- **Exercise description**
Without copying any picture, transcribe exactly the lines of the data below from the one containing "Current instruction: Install" through the one containing "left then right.".

- **Material for this exercise**
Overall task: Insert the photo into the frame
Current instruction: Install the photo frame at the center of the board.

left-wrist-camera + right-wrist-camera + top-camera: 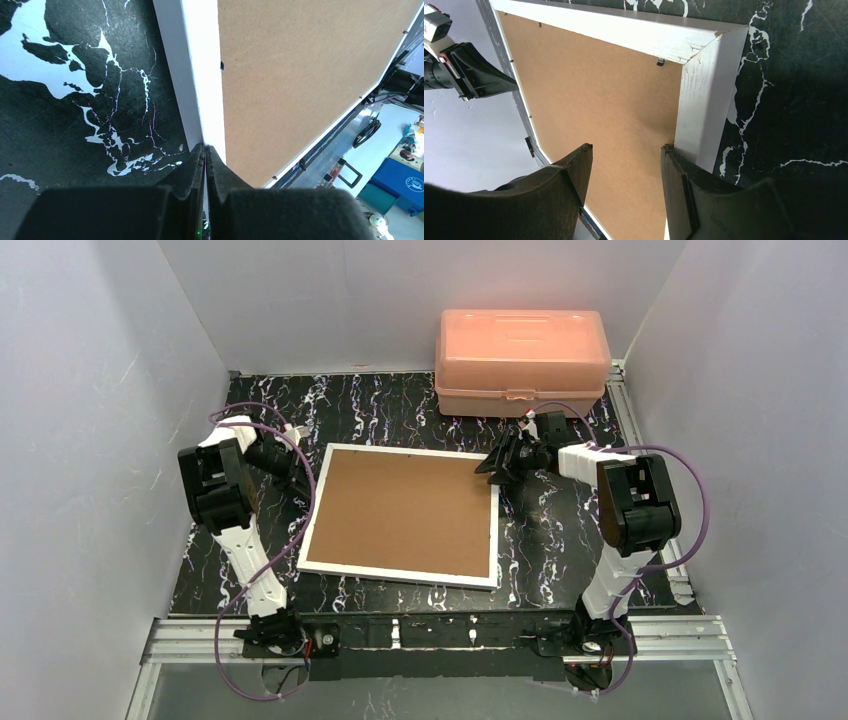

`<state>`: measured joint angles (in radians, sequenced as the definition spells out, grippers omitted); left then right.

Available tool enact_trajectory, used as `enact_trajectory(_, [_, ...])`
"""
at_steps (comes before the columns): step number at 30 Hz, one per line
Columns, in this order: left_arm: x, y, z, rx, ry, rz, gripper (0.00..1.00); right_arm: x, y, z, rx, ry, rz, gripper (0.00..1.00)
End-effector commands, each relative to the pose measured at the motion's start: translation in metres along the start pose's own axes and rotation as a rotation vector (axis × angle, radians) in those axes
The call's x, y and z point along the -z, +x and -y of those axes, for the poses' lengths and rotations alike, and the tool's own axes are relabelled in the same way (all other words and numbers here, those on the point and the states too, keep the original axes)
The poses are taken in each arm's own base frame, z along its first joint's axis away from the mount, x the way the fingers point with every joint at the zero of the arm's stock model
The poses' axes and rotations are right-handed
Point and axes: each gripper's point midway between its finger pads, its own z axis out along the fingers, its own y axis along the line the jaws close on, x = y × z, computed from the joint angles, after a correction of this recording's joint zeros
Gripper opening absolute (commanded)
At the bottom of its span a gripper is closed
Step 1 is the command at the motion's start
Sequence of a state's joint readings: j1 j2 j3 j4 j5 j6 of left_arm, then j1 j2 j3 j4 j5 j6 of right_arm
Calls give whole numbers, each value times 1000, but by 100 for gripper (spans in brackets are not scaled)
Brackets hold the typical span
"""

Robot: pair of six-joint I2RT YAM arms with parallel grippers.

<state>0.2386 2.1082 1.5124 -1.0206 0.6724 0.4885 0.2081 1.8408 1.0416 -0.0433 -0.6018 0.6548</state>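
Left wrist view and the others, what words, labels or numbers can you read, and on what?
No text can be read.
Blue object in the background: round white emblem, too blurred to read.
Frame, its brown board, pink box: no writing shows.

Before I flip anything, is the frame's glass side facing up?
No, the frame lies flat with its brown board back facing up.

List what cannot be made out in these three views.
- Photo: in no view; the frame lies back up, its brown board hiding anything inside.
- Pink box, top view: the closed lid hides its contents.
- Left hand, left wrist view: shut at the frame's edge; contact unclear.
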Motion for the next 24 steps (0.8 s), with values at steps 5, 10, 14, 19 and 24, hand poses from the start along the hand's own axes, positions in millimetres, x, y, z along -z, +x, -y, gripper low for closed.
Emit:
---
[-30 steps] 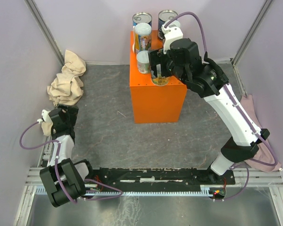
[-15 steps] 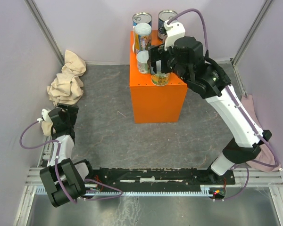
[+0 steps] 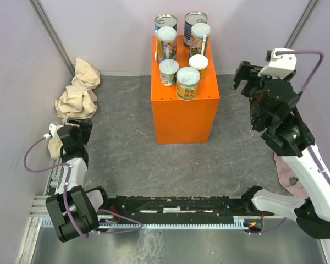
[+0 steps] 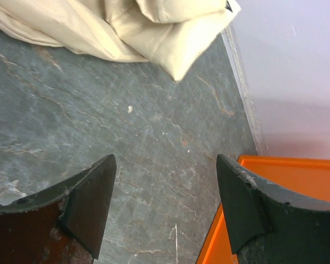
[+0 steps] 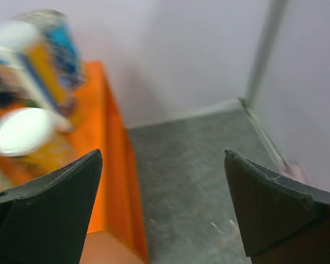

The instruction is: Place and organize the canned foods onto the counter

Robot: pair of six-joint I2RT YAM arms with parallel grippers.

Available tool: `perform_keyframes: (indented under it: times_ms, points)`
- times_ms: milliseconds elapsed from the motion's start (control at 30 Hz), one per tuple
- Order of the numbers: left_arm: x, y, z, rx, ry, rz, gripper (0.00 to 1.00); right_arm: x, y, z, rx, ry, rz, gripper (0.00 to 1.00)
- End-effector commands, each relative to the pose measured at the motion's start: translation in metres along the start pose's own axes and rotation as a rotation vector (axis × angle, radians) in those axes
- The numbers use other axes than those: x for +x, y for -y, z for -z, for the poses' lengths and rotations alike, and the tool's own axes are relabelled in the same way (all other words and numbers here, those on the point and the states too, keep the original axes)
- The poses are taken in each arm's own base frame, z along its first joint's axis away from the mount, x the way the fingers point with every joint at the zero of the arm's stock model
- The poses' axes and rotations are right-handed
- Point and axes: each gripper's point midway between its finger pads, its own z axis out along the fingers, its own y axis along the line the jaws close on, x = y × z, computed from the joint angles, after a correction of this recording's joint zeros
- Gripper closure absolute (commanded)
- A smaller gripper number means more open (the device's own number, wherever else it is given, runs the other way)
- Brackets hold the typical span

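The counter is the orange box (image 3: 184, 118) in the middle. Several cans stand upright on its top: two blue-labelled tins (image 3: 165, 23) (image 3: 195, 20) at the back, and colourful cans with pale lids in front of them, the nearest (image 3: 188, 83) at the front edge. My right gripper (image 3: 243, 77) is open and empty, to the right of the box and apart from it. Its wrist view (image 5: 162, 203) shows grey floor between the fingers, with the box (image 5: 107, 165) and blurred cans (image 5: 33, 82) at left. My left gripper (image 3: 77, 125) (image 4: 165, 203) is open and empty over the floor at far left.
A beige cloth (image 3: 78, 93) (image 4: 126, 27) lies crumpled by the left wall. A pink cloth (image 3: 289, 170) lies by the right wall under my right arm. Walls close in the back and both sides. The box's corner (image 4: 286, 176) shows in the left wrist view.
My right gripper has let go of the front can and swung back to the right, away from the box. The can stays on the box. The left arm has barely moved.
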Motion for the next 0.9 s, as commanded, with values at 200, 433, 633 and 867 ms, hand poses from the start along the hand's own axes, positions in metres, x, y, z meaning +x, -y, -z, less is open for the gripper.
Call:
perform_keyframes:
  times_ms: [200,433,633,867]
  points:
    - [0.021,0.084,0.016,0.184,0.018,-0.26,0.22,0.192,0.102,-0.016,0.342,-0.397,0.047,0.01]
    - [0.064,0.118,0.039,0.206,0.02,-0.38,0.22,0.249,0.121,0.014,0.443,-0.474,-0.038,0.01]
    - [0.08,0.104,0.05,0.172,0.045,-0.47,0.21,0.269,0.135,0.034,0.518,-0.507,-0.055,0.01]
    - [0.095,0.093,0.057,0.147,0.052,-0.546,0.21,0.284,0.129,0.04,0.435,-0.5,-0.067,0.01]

- **Exercise solution**
Current instruction: Install the photo frame at the center of the board.

left-wrist-camera + right-wrist-camera + top-camera: 

`<state>`: measured joint angles (in radians, sequenced as the definition spells out, grippers omitted); left then right.

Whatever the exercise asked has now been answered.